また、18mm幅に切断した粘着テープAをメラミン塗装板に2kgローラーで1往復して貼り合わせ、100℃で1時間加熱し、放冷後、高速剥離試験機(引張速度:30m/分)を用いてテープを剥離し、テープの裂け性を目視観察し、テープが裂けなかった場合を「○」、裂けた場合を「×」と評価した。
【0042】
実験例2
粘着テープAをメラミン塗装板に貼り合わせた後、水性塗料を吹き付け、その後に100℃で1時間加熱した以外は実験例1と同様にして、剥離力及び裂け性を測定、評価した。
【0043】
実験例3
粘着テープAをメラミン塗装板に貼り合わせた後、油性塗料を吹き付け、その後に100℃で1時間加熱した以外は実験例1と同様にして、剥離力及び裂け性を測定、評価した。
【0044】
実験例4
粘着テープAに代えて粘着テープBを用いた以外は実験例1と同様にして、剥離力及び裂け性を測定、評価した。
【0045】
実験例5
粘着テープAに代えて粘着テープBを用いた以外は実験例2と同様にして、剥離力及び裂け性を測定、評価した。
【0046】
実験例6
粘着テープAに代えて粘着テープBを用いた以外は実験例3と同様にして、剥離力及び裂け性を測定、評価した。
【0047】
実験例7
粘着テープAに代えて粘着テープCを用いた以外は実験例1と同様にして、剥離力及び裂け性を測定、評価した。
【0048】
実験例8
粘着テープAに代えて粘着テープCを用いた以外は実験例2と同様にして、剥離力及び裂け性を測定、評価した。
【0049】
実験例9
粘着テープAに代えて粘着テープCを用いた以外は実験例3と同様にして、剥離力及び裂け性を測定、評価した。
【0050】
実験例10
粘着テープAに代えて粘着テープDを用いた以外は実験例1と同様にして、剥離力及び裂け性を測定、評価した。
【0051】
実験例11
粘着テープAに代えて粘着テープDを用いた以外は実験例2と同様にして、剥離力及び裂け性を測定、評価した。
【0052】
実験例12
粘着テープAに代えて粘着テープDを用いた以外は実験例3と同様にして、剥離力及び裂け性を測定、評価した。
【0053】
実験例13
粘着テープAに代えて粘着テープEを用いた以外は実験例1と同様にして、剥離力及び裂け性を測定、評価した。
【0054】
実験例14
粘着テープAに代えて粘着テープEを用いた以外は実験例2と同様にして、剥離力及び裂け性を測定、評価した。
【0055】
実験例15
粘着テープAに代えて粘着テープEを用いた以外は実験例3と同様にして、剥離力及び裂け性を測定、評価した。
【0056】
以上の実験例の結果を表1に示す。
【表1】
Figure 0004326092
表1より、実施例のテープでは、塗料吹き付けを行ったときの粘着力が塗料吹き付けを行わない場合の粘着力より明らかに低く、裂け性が良好で、再剥離時の作業性に優れることがわかる。

Claims (4)

  1. 多孔性基材の一方の面に粘着剤層を形成した塗装用マスキングテープまたはシートであって、前記粘着剤層が水分散型粘着剤からなり、かつ前記多孔性基材の、JIS P−8117に準じて、ガーレー標準型デンソメーター(B型)を使用して測定された値である透気度が50〜30000秒/100mlであり、塗料吹き付けにより被着体貼り付け粘着力が低下する特性を有する塗装用マスキングテープまたはシート。
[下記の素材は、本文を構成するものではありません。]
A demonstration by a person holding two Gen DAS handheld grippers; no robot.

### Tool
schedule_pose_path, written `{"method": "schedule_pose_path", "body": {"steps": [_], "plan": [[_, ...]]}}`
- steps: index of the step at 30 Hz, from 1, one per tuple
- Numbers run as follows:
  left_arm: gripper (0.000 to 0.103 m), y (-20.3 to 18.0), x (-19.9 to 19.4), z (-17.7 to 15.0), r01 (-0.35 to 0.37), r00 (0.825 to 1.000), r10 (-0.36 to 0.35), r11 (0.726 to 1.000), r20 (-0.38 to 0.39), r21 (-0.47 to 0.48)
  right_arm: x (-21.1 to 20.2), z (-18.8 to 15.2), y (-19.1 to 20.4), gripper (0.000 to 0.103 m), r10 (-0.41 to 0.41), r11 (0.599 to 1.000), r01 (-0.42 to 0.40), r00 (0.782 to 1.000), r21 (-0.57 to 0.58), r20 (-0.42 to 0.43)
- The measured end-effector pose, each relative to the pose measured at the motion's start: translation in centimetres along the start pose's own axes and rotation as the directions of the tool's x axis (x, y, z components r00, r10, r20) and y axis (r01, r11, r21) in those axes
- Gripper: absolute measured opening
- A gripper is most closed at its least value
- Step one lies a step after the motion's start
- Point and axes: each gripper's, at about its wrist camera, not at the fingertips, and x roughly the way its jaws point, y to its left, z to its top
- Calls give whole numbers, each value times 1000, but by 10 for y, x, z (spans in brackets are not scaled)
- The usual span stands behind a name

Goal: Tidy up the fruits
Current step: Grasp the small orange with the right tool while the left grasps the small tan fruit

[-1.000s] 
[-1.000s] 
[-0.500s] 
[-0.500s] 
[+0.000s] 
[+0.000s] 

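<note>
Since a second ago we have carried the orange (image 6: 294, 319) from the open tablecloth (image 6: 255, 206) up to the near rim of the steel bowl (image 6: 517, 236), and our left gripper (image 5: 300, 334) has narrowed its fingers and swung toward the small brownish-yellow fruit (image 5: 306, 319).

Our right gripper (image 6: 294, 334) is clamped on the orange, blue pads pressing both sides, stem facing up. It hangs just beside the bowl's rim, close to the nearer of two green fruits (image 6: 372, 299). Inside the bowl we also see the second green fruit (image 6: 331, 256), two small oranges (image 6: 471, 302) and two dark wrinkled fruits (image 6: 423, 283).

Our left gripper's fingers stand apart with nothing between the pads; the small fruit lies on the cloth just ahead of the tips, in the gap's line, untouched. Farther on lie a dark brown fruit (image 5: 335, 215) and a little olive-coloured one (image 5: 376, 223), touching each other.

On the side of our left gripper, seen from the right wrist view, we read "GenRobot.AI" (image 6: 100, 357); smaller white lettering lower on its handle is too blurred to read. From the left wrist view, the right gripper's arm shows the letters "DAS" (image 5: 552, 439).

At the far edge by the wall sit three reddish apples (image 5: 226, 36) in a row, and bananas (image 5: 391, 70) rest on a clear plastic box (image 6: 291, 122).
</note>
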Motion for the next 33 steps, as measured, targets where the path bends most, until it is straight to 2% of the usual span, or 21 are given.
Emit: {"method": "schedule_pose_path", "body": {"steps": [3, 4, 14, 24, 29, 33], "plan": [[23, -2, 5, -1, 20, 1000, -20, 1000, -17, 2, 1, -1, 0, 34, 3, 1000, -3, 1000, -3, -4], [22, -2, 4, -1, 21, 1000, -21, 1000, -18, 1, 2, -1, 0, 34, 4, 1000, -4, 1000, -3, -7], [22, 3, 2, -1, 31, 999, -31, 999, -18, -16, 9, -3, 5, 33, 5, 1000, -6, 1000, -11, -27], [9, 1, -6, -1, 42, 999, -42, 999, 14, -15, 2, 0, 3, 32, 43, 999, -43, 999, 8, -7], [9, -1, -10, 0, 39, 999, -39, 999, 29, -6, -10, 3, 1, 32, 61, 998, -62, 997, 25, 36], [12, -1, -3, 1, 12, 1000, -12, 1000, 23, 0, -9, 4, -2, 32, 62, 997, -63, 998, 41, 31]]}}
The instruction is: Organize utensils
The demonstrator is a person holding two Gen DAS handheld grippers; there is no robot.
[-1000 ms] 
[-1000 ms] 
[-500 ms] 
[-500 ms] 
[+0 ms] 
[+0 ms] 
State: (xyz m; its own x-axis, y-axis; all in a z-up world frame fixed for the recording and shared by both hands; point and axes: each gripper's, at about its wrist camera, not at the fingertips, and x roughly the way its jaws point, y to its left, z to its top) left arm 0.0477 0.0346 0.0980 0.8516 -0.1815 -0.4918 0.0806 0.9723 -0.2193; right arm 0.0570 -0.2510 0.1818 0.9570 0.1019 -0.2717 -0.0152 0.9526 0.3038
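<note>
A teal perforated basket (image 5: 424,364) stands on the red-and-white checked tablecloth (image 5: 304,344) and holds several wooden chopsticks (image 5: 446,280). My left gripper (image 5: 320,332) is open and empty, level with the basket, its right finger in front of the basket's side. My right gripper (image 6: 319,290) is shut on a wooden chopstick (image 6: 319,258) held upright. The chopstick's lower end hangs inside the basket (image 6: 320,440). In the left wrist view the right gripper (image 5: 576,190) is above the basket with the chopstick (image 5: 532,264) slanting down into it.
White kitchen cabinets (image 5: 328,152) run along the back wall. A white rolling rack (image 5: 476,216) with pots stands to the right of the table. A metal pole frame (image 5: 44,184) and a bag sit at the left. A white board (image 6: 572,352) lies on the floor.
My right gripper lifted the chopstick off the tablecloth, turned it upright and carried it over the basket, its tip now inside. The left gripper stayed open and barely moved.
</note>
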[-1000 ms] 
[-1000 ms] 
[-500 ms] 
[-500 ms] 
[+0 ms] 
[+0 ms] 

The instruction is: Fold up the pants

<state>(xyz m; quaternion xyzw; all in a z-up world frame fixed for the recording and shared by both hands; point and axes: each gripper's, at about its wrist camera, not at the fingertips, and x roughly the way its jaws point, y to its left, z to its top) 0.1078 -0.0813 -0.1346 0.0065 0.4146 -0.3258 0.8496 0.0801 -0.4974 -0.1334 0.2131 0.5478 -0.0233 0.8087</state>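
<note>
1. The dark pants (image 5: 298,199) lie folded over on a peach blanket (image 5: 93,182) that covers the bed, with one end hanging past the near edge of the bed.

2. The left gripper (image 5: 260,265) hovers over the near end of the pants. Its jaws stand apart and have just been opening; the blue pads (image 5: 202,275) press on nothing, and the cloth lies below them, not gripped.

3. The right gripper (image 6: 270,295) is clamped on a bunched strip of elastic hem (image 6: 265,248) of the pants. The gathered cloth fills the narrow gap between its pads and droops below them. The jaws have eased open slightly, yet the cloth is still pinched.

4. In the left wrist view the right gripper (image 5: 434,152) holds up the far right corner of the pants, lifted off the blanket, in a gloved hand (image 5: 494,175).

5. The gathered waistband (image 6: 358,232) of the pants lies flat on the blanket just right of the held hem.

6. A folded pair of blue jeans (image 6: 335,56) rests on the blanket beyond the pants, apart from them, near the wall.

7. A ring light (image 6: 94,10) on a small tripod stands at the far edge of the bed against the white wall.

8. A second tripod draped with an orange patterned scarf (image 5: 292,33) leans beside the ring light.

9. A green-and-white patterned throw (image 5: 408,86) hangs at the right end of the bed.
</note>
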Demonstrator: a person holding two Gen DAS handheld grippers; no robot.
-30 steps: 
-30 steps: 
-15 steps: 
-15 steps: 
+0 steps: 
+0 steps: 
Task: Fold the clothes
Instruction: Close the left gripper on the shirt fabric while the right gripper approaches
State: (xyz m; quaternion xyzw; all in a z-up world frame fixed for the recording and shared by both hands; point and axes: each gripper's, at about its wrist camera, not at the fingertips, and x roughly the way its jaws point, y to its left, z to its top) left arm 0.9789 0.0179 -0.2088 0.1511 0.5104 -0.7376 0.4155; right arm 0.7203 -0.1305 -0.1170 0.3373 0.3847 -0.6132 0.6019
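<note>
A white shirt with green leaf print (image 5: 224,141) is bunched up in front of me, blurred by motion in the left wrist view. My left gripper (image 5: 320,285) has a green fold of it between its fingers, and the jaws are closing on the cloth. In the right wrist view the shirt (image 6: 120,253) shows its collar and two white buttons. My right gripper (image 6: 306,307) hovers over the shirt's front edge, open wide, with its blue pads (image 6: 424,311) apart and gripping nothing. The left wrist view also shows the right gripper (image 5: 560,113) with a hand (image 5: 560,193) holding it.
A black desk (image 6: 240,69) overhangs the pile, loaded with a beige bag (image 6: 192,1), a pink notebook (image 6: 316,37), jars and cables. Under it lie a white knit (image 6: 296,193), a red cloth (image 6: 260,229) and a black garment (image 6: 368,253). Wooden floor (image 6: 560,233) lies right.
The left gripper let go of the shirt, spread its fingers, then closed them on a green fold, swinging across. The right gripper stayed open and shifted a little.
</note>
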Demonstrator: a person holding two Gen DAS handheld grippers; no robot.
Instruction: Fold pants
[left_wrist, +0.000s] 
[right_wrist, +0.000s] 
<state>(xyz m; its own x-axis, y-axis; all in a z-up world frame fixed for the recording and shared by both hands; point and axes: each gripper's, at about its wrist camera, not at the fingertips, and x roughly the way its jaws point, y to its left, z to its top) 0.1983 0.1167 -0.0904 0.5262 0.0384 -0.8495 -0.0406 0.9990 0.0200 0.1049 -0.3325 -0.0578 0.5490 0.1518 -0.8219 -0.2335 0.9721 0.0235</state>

  2. 粘着剤層がアクリル系粘着剤からなる請求項1記載の塗装用マスキングテープまたはシート。
  3. 粘着剤のゲル分率が30重量%以上である請求項1又は2記載の塗装用マスキングテープまたはシート。
  4. 塗料吹き付け後における被着体貼り付け粘着力が、被着体としてポリエステル−メラミン系塗料を塗布、乾燥したメラミン塗装板に、18mm幅に切断した粘着テープを2kgローラーを1往復させて貼り合せた後、粘着テープ上に塗料を吹き付け、その後100℃で1時間加熱した後、室温にて放冷後、引張試験機を使用して、引張速度300mm/分、180°ピール試験を行って得られる剥離力(N/18mm)の値であって、該塗料吹き付け後における被着体貼り付け粘着力が、1.7〜4.4N/18mmである請求項1〜3の何れかの項に記載の塗装用マスキングテープまたはシート。